▸ **Your instructions**
Would you set down every line of the data below exactly as it reads?

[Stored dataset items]
++++

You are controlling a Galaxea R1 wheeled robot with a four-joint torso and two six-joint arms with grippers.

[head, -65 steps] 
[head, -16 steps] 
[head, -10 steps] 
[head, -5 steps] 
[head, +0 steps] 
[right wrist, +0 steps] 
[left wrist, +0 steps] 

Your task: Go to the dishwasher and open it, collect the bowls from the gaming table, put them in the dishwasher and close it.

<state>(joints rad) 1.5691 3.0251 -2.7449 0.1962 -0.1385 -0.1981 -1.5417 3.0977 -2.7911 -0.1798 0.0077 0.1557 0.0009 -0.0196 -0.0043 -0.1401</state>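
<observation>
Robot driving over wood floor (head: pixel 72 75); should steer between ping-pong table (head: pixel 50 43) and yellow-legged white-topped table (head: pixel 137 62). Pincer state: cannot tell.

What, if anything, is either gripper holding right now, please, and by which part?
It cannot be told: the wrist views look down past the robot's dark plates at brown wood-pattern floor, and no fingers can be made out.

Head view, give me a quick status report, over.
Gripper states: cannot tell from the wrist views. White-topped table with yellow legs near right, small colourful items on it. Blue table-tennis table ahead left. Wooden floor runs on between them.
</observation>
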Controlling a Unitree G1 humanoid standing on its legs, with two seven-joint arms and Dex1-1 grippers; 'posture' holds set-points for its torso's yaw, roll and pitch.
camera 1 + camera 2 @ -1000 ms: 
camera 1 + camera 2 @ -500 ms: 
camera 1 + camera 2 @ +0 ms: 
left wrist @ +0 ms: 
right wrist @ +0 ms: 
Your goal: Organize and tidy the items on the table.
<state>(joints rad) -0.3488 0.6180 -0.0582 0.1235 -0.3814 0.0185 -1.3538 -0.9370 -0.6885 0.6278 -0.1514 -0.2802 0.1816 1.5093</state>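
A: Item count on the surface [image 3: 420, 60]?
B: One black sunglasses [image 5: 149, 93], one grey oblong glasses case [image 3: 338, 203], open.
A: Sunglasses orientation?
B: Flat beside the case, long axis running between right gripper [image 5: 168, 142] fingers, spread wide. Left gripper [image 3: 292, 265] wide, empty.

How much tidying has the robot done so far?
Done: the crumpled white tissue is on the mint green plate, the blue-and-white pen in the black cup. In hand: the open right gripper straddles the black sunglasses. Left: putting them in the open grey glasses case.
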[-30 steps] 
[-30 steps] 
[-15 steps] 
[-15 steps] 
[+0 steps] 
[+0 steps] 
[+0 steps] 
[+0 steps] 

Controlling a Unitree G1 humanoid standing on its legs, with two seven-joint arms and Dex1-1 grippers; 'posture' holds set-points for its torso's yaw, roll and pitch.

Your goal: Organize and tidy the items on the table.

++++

▸ **Answer to the exercise**
You are controlling a Galaxea R1 wheeled robot with a four-joint torso and two six-joint arms with grippers.

[head, -65 steps] 
[head, -16 steps] 
[head, -10 steps] 
[head, -5 steps] 
[head, +0 steps] 
[right wrist, +0 steps] 
[left wrist, +0 steps] 

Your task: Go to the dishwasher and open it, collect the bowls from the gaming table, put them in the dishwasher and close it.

<state>(joints rad) 1.5691 3.0251 -2.7449 0.1962 -0.1385 -0.1981 -1.5417 3.0977 -2.7911 -0.1798 0.0077 0.1557 0.0009 -0.0196 -0.0043 -0.1401</state>
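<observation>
Robot driving over wood floor (head: pixel 72 75); should steer between ping-pong table (head: pixel 50 43) and yellow-legged white-topped table (head: pixel 137 62). Pincer state: cannot tell.

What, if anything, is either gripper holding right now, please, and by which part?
It cannot be told: the wrist views look down past the robot's dark plates at brown wood-pattern floor, and no fingers can be made out.

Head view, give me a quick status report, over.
Gripper states: cannot tell from the wrist views. White-topped table with yellow legs near right, small colourful items on it. Blue table-tennis table ahead left. Wooden floor runs on between them.
</observation>
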Controlling a Unitree G1 humanoid standing on its legs, with two seven-joint arms and Dex1-1 grippers; 'posture' holds set-points for its torso's yaw, roll and pitch.
camera 1 + camera 2 @ -1000 ms: 
camera 1 + camera 2 @ -500 ms: 
camera 1 + camera 2 @ +0 ms: 
left wrist @ +0 ms: 
right wrist @ +0 ms: 
Your goal: Organize and tidy the items on the table.
<state>(joints rad) -0.3488 0.6180 -0.0582 0.1235 -0.3814 0.0185 -1.3538 -0.9370 -0.6885 0.6278 -0.1514 -0.2802 0.1816 1.5093</state>
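A: Item count on the surface [image 3: 420, 60]?
B: One black sunglasses [image 5: 149, 93], one grey oblong glasses case [image 3: 338, 203], open.
A: Sunglasses orientation?
B: Flat beside the case, long axis running between right gripper [image 5: 168, 142] fingers, spread wide. Left gripper [image 3: 292, 265] wide, empty.

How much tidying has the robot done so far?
Done: the crumpled white tissue is on the mint green plate, the blue-and-white pen in the black cup. In hand: the open right gripper straddles the black sunglasses. Left: putting them in the open grey glasses case.
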[-30 steps] 
[-30 steps] 
[-15 steps] 
[-15 steps] 
[+0 steps] 
[+0 steps] 
[+0 steps] 
[+0 steps] 

Controlling a Unitree G1 humanoid standing on its legs, with two seven-joint arms and Dex1-1 grippers; 'posture' holds set-points for its torso's yaw, roll and pitch.

Your goal: Organize and tidy the items on the table.

Work on this exercise has been completed.